You – It would be super nice to take it for a test ride in a place like Oregon.
Us- Yes, yes it would. Can you please purchase the tickets for us? And also make a booking at your most recommend Mexican restaurant too.
Shimano are introducing Di2 into mountain bikes at an age where riders are always looking to simplify and clean the look of their bike’s cockpit area.
Electronic shifting will allow bike and component manufacturers to attain new levels of freedom, without the restrictions inflicted by cable routing. The little wires are thinner, bendier and can squeeze through tighter and twisty places better than a gear cable and housing. What’s next? This.
Enter the Pro Tharsis XC cockpit, designed to play to the strengths of the Shimano XTR Di2 system, with an unprecedented level of minimal appearance.

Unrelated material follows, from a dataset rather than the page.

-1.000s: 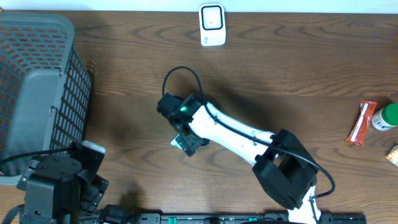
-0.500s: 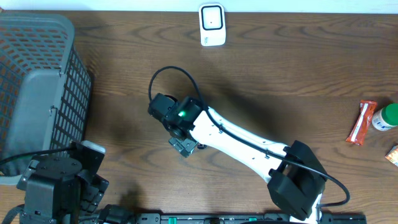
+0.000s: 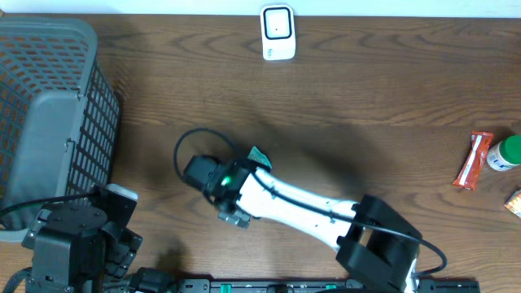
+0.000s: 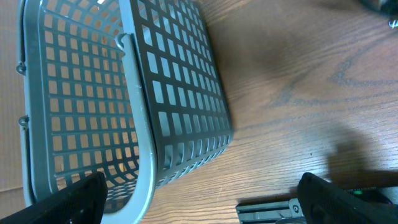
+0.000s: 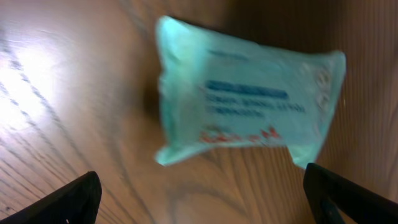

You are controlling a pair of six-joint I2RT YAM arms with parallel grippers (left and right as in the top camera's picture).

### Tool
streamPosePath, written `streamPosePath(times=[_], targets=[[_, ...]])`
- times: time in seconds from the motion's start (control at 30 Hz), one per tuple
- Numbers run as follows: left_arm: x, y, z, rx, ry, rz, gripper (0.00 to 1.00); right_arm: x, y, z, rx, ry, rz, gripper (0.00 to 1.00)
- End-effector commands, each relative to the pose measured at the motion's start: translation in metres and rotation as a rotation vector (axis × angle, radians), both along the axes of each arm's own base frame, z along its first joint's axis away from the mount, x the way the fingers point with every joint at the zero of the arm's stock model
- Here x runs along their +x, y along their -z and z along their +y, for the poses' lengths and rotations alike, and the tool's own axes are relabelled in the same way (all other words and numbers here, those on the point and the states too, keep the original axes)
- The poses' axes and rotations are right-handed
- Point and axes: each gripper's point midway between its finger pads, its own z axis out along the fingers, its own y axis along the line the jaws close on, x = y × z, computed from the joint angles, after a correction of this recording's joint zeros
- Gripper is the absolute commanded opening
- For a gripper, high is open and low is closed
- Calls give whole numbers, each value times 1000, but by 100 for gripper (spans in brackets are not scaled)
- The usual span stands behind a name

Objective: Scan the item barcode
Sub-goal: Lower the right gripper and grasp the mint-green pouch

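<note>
Along the left edge stands a grey mesh basket (image 3: pixel 49 122), taking up that whole side of the wooden table (image 3: pixel 391 89). In the left wrist view its slatted wall (image 4: pixel 174 93) sits close beside the arm, with bare wood opening out to the right of it. The broad middle of the table is free. A small white scanner (image 3: pixel 278 32) sits at the far edge, well apart from everything else. By the right edge lie an orange-red wrapper (image 3: pixel 472 160) and a green-capped bottle (image 3: pixel 505 152), just beside each other.

The item is a pale teal packet (image 5: pixel 249 102), soft and pillow-shaped with crimped ends and blue and red print. It is too blurred to read, and I cannot make out a barcode. From overhead only a corner of the packet (image 3: pixel 259 154) peeks out beside the white right arm, left of centre.

The left gripper (image 4: pixel 199 183) hangs at the near left corner with its fingers spread wide and nothing between them. The right gripper (image 5: pixel 199 180) is also spread wide, and the packet lies flat on the wood ahead of it, untouched.
</note>
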Motion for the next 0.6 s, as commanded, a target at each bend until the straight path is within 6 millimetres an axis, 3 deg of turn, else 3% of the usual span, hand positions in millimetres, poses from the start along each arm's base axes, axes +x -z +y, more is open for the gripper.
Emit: streamPosePath(times=[0.0, 0.17, 0.57], targets=[[0, -2, 0, -8, -10, -8, 98, -3, 5, -3, -72, -81, -73, 99], [0, -2, 0, -9, -10, -8, 98, 7, 17, -10, -146, -100, -187, 99], [0, -2, 0, -9, -10, -8, 98, 28, 54, -13, -271, -155, -279, 97]])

Pro is Shimano’s component arm, hence the collaboration to work with the two areas towards a great outcome. The Tharsis range is also available in non-Di2 specific variants, but here we look at the Tharsis XC with Di2 integration.
The Tharsis XC Flat Top Di2 handlebar uses special grooves and holes to hide internally the wires that come out of the Di2 shifters, the seat post has the capabilities of providing a home for the battery, and the stem does away with the star nut to allow the battery to be hidden inside the fork steerer. If you like your bar, stem, and seat post to match and you are lucky enough to have Di2 on order this will take neatness and a squeaky clean appearance to the next level.
The stem uses titanium bolts and Pro’s Headlock system, which allows a 100mm stem to weigh a low 135g.